As a medical oncologist, I have had the fortunate experience to see day by day the arrival of the new generation of chemotherapies and targeted therapies. The latter have disrupted our conception of cancerology since they have led us to define a cancer less by its organ of origin than by its characteristic biomarkers. I have also witnessed the disappointments raised by the first immunotherapies, called non-specific, amongst which interleukin, that already allowed us to obtain sustainable responses in patients with well advanced cancers, but at the expense of serious side effects. Based on this experience, I appreciate the degree to which the new immunotherapy antibodies constitute a genuine medical revolution.

By restoring the ability of the patient’s T-cells to detect and destroy cancer cells, these antibodies have led to impressive tumor reductions in cancers with very poor prognosis such as advanced melanoma or Non-Small Cell Lung Cancer (NSCLC). For a large number of these patients, survival has been prolonged from a few months to several years and, in hindsight, it is now safe to say that their T-cells have been sustainably « re-educated », holding out the prospect of curing and not only treating certain types of cancer.

Today, congress after congress, immunotherapy is rapidly expanding to other cancers types: kidney cancer, bladder cancer, hepatocellular carcinoma, Hodgkin’s lymphoma, non-Hodgkin’s lymphoma… but we are still only at the beginning of the story! The survival gains noticed are in effect the fruit of a first generation of antibodies that exert action on T-cells and target only a small fraction of molecules that control their activity (CTLA-4 and PD1/PD-L1).
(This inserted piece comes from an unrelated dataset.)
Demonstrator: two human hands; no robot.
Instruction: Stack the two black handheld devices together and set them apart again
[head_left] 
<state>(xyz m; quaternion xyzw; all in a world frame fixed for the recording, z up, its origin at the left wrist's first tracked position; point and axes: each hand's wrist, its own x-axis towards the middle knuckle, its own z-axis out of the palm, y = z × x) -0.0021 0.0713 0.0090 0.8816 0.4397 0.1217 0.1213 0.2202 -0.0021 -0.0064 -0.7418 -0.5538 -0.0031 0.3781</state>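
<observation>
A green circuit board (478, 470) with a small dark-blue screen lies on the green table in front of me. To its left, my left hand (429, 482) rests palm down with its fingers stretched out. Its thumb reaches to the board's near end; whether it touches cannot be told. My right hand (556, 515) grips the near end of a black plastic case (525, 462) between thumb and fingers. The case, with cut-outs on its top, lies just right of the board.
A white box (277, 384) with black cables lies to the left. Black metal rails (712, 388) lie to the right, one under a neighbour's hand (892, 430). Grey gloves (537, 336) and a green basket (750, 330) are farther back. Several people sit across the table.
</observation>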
Much work still has to be done to take full advantage of the potential offered by our immune system. To bypass the resistance of cancer cells, we are expanding our range of immunotherapies and also learning to combine them, together and with other standards of treatment: to simultaneously target several immune checkpoints, to mobilize other immunity stakeholders and to master the association of these immunotherapies with chemotherapy, radiotherapy, targeted or cellular therapies.

This clearly has tremendous consequences in terms of development. Gradually new « smart combinations » should replace the inflationary logic of ”treat to progression” and life-long treatments. The age-old dream of resetting the patient’s innate response to facilitate the effect of a second immunotherapy then to ”finish the job” with the aid of another drug almost appears to be within our reach. These developments are of course complex to implement but I am convinced that at the end there will be a cure!
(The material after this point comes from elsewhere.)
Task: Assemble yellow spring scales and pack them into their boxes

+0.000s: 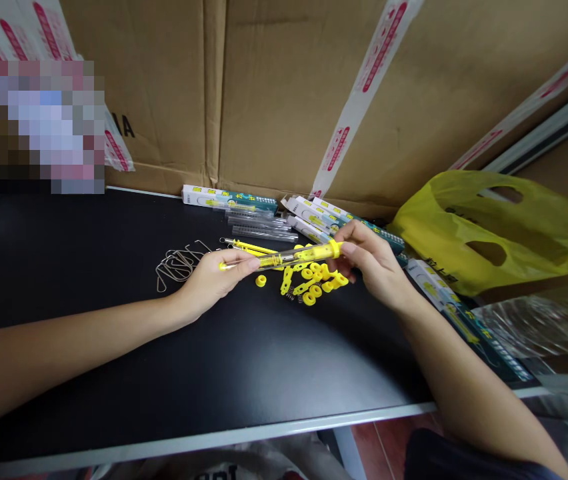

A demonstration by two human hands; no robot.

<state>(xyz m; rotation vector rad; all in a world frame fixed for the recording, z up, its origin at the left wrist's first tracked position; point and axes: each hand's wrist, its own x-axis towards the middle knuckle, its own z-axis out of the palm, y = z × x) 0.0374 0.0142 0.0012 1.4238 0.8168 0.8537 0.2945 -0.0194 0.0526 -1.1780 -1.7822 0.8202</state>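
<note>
Left hand and right hand pinch my spring scale. Printed cartons bar twelve o'clock; tabletop spreads to the edge at six.

Between the forearms I can pass over the near tabletop; beyond, the held tube and loose yellow parts bar the middle, wire hooks the left, a yellow bag the right, cardboard the back.

Head-worn view, facing forward, down (hands close)
</note>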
I was involved in this ongoing revolution at Roche, Genentech then AstraZeneca and today at Innate Pharma. In 2016, Innate confirmed the first clinical proof of concept of new NK immunotherapies: in a rare lymphoma with IPH4102 antibody (that force the destruction of cancer cells by NK cells) and in head and neck cancers with a combination that associates lirilumab (that target KIR, surface radars that control the activity of NK cells) and nivolumab antibodies (that targets PD1, a T-cell radar). Today, our partner Bristol-Myers Squibb conducts a randomized phase II trial that tests for the first time the benefits of the triple combination lirilumab-nivolumab-ipilimumab (an antibody that targets CTLA-4, another T-cell surface radar) in these same cancers. With AstraZeneca, we are also exploring the clinical potential of monazilumab (an antibody that acts simultaneously on NK cells and T-cells). We are, of course, continuing to develop complementary weapons: antibodies that target cells with a “split personality” such as macrophages and neutrophils and new antibody formats (bispecific or toxin conjugated antibodies).
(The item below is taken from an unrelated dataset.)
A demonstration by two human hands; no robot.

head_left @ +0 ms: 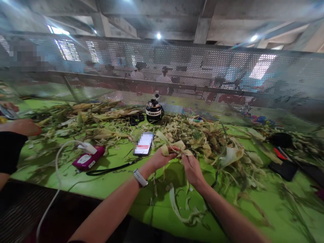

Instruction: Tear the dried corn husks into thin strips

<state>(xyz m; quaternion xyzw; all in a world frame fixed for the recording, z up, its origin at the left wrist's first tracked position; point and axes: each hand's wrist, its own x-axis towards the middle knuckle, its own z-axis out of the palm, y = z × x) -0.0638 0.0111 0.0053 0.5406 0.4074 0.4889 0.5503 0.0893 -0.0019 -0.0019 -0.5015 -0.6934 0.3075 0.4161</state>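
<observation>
Both my hands meet over the front of the green table [101, 184], working on pale strips of corn husk [180, 145]. My left hand [162, 158], with a light watch [140, 178] on its wrist, pinches the husk from the left. From the right, my right hand [192, 168] has its fingertips closed on the same husk. Exactly how the strips run between the fingers is too small to tell. A phone [143, 143] with a lit screen lies just left of my hands. Below them, a curled husk strip [174, 202] rests on the table.
Heaped dry husks [202, 138] spread across the table. A black "ENERGY" jug [154, 113] stands before a perforated metal screen [177, 64]. At left lie a magenta power block [88, 158] with a white cable [57, 168] and another person's arm [15, 135]. A black pouch [283, 168] lies right.
</observation>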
These advances at Innate Pharma are also those of Marseille Immunopole, that has itself already obtained its « proof of concept » since the discovery and clinical evaluation of these NK immunotherapies are in part the fruit of the work of research laboratories and Marseille hospitals. Encouraged by this success, our objective is to make the cluster a key source and accelerator of innovation in immunotherapy. The R&D partnerships that we are leading with the major global leaders in the field indicate that we are definitely on the right track.